In sede di motivazione la Corte ricorda che Sulla stessa linea si è affermato, in relazione alla professione medica che si estrinseca nella capacità di individuare e diagnosticare le malattie, nel prescriverne la cura, nel somministrare i rimedi anche se diversi da quelli ordinariamente praticati, che commette il reato di esercizio abusivo della professione medica chiunque esprima giudizi diagnostici e consigli, ed appresti le cure al malato; precisandosi che da tale condotta non è esclusa la psicoterapia, giacché la professione in parola è caratterizzata dal fine di guarire e non già dai mezzi scientifici adoperati ».

Infine la Corte dice che La giurisprudenza di legittimità ha, dunque, recepito la costruzione ermeneutica inaugurata dalla sentenza costituzionale n. 1999 del 1993, che ha ravvisato nella previsione dell'art. 348 c.p. una fattispecie caratterizzata da autonomia precettiva che la rende autosufficiente rispetto alla disciplina dei contenuti e dei limiti imposti dai titoli abilitativi … . Con decisivi riverberi quanto alle professioni cd. di "confine" con l'attività medica, perché ciò che designa l'opera dell'interprete è la necessità di pervenire ad una corretta individuazione della condotta, in modo di verificare se essa abbia il contenuto di atti tipici della professione medica che, a norma del d.P.R. 5 aprile 1950, n. 221, può essere esercitata da coloro che, oltre ad avere conseguito la laurea e superato i prescritti esami di abilitazione, risultino iscritti negli appositi albi (così, ancora Sez. 6^, 27 marzo 2003, Carrabba; nonché, Sez. 6^, 9 febbraio 1995, Avanzino Sez. 6^, 11 maggio 1990, Mancariello, nel senso che, in relazione alla professione medica che si estrinseca nell'individuare e diagnosticate malattie, nel prescriverne la cura, nel somministrare i rimedi anche se diversi da quelli ordinariamente praticati, commette il reato di esercizio abusivo di tale professione chiunque esprima giudizi diagnostici e consigli ed appresti cure al malato)».
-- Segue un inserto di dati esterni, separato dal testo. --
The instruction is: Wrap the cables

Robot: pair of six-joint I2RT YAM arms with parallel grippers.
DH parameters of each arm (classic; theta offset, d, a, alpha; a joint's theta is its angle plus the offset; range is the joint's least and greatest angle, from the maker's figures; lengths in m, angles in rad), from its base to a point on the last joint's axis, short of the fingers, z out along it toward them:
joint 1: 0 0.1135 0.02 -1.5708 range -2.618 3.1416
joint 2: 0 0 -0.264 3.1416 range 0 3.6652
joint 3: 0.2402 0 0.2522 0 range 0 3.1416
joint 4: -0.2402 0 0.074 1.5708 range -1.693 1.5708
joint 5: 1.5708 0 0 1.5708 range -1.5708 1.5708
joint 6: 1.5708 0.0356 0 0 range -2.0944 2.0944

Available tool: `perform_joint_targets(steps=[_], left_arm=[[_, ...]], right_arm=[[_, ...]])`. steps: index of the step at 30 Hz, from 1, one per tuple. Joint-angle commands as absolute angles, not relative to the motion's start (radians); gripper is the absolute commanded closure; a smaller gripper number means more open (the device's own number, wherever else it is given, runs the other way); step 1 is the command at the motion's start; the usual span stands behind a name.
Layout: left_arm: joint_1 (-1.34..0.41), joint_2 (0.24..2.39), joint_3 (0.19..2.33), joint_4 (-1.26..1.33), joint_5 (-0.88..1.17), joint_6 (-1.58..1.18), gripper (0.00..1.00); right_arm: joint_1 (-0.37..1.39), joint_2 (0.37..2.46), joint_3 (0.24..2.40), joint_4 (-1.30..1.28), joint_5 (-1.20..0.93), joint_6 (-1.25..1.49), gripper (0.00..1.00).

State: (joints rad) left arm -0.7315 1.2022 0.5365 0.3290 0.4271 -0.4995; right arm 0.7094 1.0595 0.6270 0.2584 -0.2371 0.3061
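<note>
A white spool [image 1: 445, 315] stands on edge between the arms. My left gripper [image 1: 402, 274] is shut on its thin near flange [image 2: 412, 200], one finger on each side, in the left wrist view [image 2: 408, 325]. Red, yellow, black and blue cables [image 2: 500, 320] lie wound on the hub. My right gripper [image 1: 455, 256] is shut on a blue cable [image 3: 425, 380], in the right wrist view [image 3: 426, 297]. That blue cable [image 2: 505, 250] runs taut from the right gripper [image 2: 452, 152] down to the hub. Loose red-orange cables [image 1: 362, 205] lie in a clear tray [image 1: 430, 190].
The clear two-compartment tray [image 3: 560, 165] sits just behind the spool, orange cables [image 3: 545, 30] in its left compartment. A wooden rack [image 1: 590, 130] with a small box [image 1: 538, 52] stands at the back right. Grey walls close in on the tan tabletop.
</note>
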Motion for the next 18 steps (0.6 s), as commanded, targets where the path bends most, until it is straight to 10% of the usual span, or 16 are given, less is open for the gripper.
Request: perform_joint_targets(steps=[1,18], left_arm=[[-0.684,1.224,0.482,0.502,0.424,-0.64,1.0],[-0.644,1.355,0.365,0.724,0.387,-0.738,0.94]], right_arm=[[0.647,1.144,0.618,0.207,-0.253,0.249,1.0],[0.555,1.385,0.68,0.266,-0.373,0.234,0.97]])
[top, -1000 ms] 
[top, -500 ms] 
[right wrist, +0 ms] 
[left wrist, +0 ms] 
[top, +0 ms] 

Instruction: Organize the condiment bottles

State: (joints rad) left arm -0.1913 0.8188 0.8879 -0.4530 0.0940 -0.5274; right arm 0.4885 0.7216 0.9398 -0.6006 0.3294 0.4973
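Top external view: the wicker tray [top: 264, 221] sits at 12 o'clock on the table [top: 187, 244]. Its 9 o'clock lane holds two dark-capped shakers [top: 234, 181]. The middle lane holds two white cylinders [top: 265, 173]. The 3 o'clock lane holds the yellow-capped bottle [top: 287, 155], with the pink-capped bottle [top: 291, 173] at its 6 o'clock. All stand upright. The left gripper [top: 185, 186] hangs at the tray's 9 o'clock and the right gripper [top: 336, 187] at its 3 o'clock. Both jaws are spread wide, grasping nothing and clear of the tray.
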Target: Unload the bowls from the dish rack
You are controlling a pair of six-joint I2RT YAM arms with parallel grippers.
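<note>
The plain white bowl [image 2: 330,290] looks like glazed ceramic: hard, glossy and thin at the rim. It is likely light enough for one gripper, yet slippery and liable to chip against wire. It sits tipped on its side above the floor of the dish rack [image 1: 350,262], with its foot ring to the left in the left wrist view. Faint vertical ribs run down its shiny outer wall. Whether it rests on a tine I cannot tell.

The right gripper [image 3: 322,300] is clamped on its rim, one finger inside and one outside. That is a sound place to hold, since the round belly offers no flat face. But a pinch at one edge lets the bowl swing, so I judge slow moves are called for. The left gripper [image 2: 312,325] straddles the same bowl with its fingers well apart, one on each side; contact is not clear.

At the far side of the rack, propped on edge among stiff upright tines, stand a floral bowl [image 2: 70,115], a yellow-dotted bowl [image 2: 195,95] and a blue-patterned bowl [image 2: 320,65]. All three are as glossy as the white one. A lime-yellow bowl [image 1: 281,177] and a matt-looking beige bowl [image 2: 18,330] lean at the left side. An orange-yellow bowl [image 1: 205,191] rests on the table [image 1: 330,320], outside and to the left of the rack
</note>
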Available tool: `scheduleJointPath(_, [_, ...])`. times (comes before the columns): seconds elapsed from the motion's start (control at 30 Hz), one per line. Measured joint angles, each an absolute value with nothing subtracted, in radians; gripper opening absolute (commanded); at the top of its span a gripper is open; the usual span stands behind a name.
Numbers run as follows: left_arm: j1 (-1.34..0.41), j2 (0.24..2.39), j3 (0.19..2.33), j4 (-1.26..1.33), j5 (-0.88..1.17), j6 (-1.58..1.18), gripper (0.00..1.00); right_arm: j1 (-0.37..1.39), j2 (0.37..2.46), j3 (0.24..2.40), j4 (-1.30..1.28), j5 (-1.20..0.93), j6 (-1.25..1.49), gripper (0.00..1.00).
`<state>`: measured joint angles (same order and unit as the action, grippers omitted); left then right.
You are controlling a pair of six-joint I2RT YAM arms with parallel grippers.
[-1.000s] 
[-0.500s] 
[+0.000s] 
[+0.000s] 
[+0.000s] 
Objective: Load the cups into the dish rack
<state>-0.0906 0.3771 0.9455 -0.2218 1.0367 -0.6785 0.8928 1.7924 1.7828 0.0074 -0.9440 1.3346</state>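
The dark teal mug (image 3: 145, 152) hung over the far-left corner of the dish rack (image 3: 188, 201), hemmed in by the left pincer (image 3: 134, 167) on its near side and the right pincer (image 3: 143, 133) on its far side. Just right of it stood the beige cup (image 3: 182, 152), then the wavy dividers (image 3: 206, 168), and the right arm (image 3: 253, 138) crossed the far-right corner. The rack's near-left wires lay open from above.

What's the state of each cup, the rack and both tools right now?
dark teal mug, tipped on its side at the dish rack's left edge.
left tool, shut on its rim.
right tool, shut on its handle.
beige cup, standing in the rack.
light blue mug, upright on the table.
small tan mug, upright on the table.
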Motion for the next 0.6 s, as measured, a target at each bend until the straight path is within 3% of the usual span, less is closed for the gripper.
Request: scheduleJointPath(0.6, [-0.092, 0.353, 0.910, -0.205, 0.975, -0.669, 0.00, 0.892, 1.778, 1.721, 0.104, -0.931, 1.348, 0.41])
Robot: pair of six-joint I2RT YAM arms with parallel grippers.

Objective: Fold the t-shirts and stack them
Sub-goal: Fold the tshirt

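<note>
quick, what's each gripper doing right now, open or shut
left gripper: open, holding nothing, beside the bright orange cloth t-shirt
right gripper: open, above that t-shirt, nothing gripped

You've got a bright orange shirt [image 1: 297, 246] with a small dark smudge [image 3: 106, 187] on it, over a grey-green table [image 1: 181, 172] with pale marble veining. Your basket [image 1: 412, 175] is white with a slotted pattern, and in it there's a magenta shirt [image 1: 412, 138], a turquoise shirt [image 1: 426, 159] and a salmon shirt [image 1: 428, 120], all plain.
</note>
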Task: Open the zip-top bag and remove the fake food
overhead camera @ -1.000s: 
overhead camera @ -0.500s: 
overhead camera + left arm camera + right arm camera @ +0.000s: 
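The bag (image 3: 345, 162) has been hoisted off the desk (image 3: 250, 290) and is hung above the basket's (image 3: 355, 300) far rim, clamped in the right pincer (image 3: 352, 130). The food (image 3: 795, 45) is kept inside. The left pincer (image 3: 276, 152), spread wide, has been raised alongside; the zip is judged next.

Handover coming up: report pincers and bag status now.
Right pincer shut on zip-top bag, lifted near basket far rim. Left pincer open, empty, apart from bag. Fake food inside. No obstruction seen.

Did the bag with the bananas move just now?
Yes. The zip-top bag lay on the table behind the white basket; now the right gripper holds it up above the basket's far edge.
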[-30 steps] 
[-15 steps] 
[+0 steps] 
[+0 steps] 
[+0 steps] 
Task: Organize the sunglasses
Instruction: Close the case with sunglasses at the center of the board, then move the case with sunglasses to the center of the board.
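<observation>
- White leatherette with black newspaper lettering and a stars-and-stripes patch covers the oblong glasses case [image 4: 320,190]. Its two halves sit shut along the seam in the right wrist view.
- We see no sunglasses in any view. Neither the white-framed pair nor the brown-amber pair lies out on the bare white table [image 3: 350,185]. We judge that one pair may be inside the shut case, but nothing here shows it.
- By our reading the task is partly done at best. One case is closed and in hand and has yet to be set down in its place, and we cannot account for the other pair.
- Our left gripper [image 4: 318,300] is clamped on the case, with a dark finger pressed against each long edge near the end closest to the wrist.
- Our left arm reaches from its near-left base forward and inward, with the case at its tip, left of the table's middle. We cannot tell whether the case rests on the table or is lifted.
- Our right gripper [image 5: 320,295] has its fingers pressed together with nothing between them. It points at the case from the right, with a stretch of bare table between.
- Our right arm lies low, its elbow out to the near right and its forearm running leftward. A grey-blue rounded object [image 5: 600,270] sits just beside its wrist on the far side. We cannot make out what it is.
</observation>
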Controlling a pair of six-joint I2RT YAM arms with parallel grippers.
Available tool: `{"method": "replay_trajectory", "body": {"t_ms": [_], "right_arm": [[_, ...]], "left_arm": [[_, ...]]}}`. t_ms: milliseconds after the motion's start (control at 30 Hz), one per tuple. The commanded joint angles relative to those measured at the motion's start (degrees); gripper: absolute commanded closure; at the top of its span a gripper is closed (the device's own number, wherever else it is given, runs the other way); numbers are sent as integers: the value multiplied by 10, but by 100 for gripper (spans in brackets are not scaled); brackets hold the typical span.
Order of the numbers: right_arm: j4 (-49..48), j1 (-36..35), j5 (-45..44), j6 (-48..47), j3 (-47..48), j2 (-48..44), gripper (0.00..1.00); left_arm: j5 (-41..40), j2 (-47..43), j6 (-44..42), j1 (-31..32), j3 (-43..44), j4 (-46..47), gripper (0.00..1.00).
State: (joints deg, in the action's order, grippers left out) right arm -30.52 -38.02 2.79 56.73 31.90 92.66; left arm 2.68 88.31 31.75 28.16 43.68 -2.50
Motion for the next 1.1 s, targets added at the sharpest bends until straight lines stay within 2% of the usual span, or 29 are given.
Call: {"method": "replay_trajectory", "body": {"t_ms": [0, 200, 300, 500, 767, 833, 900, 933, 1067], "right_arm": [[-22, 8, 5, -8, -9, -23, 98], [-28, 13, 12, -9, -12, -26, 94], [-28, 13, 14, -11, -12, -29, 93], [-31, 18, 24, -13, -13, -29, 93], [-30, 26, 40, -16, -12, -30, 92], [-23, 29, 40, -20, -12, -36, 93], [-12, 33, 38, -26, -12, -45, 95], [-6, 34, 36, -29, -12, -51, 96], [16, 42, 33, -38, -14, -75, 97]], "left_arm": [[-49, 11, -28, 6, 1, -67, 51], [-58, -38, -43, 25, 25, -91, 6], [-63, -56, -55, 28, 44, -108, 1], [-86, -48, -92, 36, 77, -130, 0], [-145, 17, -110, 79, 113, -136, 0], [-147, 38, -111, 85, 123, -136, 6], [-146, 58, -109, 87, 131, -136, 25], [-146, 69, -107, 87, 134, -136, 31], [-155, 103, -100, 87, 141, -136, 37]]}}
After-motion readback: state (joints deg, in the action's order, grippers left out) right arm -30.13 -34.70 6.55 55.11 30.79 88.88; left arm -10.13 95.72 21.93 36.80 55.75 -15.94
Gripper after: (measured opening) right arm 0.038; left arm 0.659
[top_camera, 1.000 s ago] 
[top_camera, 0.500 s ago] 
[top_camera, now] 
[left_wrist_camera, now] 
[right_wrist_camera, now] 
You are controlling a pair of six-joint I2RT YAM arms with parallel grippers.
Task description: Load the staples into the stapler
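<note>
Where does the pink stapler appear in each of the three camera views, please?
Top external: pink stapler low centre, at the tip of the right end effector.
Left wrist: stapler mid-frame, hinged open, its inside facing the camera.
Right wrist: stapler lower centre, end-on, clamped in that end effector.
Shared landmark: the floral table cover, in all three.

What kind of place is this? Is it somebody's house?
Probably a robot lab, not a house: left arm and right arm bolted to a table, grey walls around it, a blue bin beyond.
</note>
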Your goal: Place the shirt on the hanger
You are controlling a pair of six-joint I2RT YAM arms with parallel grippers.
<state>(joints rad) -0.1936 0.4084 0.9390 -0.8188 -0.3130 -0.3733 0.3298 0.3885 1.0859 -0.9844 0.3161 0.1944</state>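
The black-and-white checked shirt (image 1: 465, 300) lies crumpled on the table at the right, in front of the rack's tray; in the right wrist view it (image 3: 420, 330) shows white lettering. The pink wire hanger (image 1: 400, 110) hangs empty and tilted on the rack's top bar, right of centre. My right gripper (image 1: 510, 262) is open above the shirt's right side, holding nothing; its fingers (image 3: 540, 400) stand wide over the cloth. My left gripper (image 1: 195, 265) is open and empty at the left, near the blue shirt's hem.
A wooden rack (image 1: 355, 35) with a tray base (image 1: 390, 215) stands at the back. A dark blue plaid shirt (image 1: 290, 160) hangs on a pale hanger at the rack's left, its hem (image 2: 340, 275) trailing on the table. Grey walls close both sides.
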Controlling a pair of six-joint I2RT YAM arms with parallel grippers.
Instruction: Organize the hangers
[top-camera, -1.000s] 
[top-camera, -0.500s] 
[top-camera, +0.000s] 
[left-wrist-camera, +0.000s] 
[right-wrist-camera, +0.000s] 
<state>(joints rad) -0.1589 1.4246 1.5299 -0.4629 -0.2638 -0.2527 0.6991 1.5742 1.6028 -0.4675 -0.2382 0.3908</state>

Stando così le cose, perché si possa dire che un soggetto non abilitato ed iscritto, abbia posto in essere una terapia e, quindi esercitato abusivamente una professione sanitaria, anche psicoterapeutica, occorre necessariamente riscontrare nella sua condotta i profili supra menzionati, che si sintetizzano e sostanziano nella attività di diagnosi, prognosi e cura, intesa essenzialmente come l'individuazione del problema, la prescrizione dei rimedi e delle modalità della loro assunzione, come in effetti fa, ad esempio, la «psicoterapia psicoanalitica» e come invece non fa la "psicoanalisi pura".

La questione, dunque, non può dirsi chiusa ed è auspicabile che, de iure condito, la giurisprudenza abbia modo di approfondire i contenuti delle varie discipline in fatto, prendendo anche in seria considerazione la distinzione tra psicoanalisi pura e psicoterapia psicoanalitica, prima di statuire in diritto una frettolosa sentenza di morte per la c.d. libera psicoanalisi; quanto poi al de iure condendo, sarebbe certo auspicabile un intervento legislativo chiarificatore, giacché tale non può dirsi la l. 14 gennaio 2013, n. 4 (Disposizioni in materia di professioni non organizzate).